Lançamos duas demos on-line e depois um EP. Chegamos a fazer alguns shows no Rio. A partir desse vaivém do Novalotus eu repensei minha carreira artística.

Eu estava um tempo sem gravar. Começamos então a falar de novo com a galera do Aquaria e isso consolidou a volta do Aquaria. Por que não voltar? Conversamos e a coisa foi se desenvolvendo. Estávamos inseguros, o Aquaria tem uma história. Nunca fomos de massa, mas éramos conhecidos, tinha um espaço.

Gustavo Maiato: Você também tocou em um cover de Beatles, certo?

Alberto Kury: Tocamos Beatles por muito tempo! Na Eleanor Band. Era algo em paralelo. Tem uma história bem bonita aí.
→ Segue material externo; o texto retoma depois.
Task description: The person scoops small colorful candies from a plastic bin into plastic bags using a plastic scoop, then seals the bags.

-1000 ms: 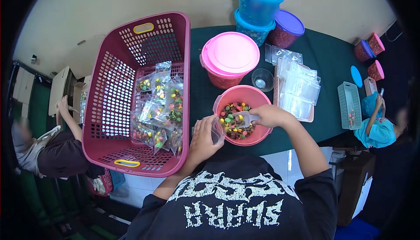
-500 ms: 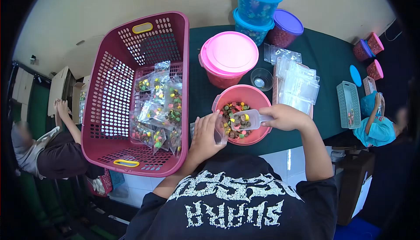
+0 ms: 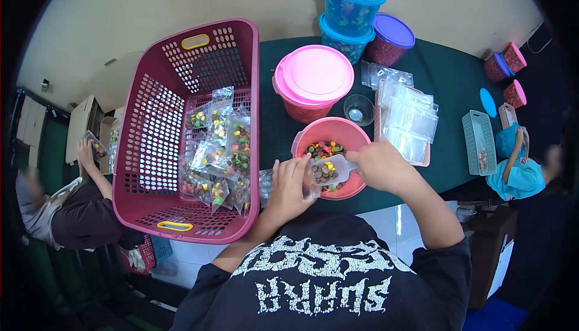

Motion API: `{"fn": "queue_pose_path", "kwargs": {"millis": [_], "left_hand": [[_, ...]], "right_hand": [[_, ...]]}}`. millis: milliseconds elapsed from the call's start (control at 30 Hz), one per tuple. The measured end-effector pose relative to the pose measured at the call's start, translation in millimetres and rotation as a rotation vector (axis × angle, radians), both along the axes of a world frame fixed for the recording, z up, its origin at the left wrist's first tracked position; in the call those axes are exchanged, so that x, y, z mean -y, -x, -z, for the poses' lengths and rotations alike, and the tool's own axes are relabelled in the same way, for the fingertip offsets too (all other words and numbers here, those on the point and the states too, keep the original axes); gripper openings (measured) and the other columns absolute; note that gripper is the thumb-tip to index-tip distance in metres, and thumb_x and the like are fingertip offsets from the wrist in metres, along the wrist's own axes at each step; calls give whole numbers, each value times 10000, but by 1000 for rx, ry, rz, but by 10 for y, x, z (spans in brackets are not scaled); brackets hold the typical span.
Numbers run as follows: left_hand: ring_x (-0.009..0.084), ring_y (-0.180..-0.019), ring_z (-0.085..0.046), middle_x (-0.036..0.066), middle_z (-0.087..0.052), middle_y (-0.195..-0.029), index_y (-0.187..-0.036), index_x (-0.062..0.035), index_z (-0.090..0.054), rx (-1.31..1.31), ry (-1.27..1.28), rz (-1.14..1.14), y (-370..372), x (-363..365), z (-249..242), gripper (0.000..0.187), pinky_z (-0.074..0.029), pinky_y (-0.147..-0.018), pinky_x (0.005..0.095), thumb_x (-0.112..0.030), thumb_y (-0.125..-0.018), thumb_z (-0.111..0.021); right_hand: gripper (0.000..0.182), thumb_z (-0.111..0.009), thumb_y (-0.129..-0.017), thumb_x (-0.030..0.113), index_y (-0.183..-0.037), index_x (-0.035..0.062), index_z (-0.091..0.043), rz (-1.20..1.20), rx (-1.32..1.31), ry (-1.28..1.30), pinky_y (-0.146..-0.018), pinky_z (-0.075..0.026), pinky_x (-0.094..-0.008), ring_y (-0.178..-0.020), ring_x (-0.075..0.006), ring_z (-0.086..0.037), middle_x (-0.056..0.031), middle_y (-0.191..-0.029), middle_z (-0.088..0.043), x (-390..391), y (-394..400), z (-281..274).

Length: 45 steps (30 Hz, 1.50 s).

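Observation:
A pink bowl point(image 3: 310, 135) holds many small coloured candies, brown, green, red and yellow. My right hand point(image 3: 380, 165) is closed on the handle of a clear scoop point(image 3: 336, 177), which carries brown and yellow candies over the bowl. At the bowl's left edge my left hand point(image 3: 289, 186) grips a clear plastic bag point(image 3: 312, 189), whose opening is against the scoop's front. Left of my left hand stands a large maroon basket point(image 3: 256, 120) with several filled candy bags point(image 3: 217, 156) inside.
Behind the bowl are a lidded pink tub point(image 3: 316, 77), a small clear cup point(image 3: 359, 109) and a tray of empty bags point(image 3: 407, 126). Blue tubs point(image 3: 351, 5) and a purple-lidded tub point(image 3: 392, 38) stand farther back. One person sits left point(image 3: 84, 210), another right point(image 3: 518, 177).
The scoop has tilted and moved slightly left and down, its front now at the bag's opening. My right hand has shifted left and turned. The person on the left now holds up a candy bag.

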<state>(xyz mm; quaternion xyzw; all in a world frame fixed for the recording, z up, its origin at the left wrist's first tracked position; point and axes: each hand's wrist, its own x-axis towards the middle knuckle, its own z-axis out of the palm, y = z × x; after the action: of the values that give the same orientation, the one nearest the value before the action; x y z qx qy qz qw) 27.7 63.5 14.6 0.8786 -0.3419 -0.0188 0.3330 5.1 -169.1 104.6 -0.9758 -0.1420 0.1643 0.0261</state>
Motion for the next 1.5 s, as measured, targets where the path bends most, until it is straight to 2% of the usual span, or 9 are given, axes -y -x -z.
{"fn": "queue_pose_path", "kwargs": {"millis": [267, 533, 667, 733, 800, 1000, 1100, 1200, 1500], "left_hand": [[326, -1185, -431, 138, -464, -1215, -1370, -69, -352, -8, 0, 8, -6, 18, 10, 832, -220, -1078, 563, -190, -656, -763], [364, -1106, -475, 183, -501, -1137, -1277, -35, -418, -177, 229, 105, -12, 137, -235, 743, -401, -940, 439, -132, -618, -746], [301, -1090, -519, 167, -512, -1139, -1241, -11, -399, -215, 261, 77, -62, 98, -234, 676, -411, -941, 395, -124, -661, -728], [200, -1074, -523, 127, -519, -1124, -1232, -15, -411, -599, 578, 117, -95, 41, -200, 617, -405, -937, 357, -130, -706, -711], [146, -1041, -521, 96, -520, -1110, -1216, -16, -429, -630, 605, 116, -133, -5, -214, 588, -420, -912, 338, -138, -718, -717], [174, -936, -584, 91, -580, -994, -1101, -27, -526, -504, 447, 181, -100, -36, -329, 516, -463, -822, 329, -161, -661, -762], [303, -916, -592, 128, -598, -962, -1028, -32, -544, -332, 377, 291, -39, 30, -406, 464, -472, -803, 370, -195, -656, -766], [307, -924, -599, 128, -609, -955, -1051, -39, -543, -287, 350, 306, -54, 42, -410, 462, -474, -806, 377, -183, -668, -757], [277, -913, -650, 148, -636, -1001, -1144, -53, -526, -546, 234, 251, -48, 40, -440, 534, -513, -786, 347, -134, -673, -763]], "right_hand": [[181, -605, -773, 154, -932, 84, -654, -21, 4, 80, -617, -462, -387, -690, -237, -661, -85, -711, -650, -106, 42, -116], [203, -618, -775, 184, -921, 45, -591, -341, 218, 183, -725, -424, -339, -810, -210, -631, -92, -837, -642, -470, 21, -615], [210, -637, -765, 150, -936, 49, -570, -375, 226, -109, -707, -418, -376, -861, -246, -625, -88, -827, -638, -353, -84, -902], [201, -643, -751, 93, -937, 81, -569, -233, 254, -390, -718, -421, -364, -867, -273, -620, -77, -826, -636, -341, -115, -975], [233, -643, -723, 46, -937, 93, -565, -211, 249, -449, -738, -431, -363, -862, -280, -600, -75, -819, -612, -378, -72, -914], [238, -579, -727, -7, -955, 48, -543, -366, 172, -533, -763, -463, -397, -850, -288, -570, -109, -824, -547, -506, 112, -620], [229, -569, -731, -13, -948, 48, -533, -355, 86, -596, -772, -462, -404, -860, -305, -567, -127, -838, -540, -504, 158, -402], [220, -586, -730, -12, -929, 51, -517, -364, 84, -612, -752, -462, -413, -875, -311, -567, -127, -858, -554, -482, 190, -320], [144, -618, -763, -11, -865, 8, -518, -124, 117, -647, -686, -470, -409, -768, -307, -587, -147, -772, -554, -169, 245, -724]]}}
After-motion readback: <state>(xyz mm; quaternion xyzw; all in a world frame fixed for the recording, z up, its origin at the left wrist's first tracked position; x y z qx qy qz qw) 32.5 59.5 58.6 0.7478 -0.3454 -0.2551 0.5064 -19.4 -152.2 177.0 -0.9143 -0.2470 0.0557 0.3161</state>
A origem da banda cover de Beatles foi para pagar as gravações do Luxaeterna. A gente começou a levantar dinheiro aí. Queríamos gravar da melhor forma possível. A gente já adorava Beatles, então foi ótimo!

Essa banda de Beatles acabou dando muito certo, tocamos para caramba aqui no Rio! Éramos bem profissionais. Foi maravilhoso. Mergulhamos muito na obra de Lennon e McCartney. Se você ouvir algumas coisas do Luxaeterna, você vai ouvir um eco dos Beatles. Incorporamos isso de certa forma. Absorvemos a linguagem.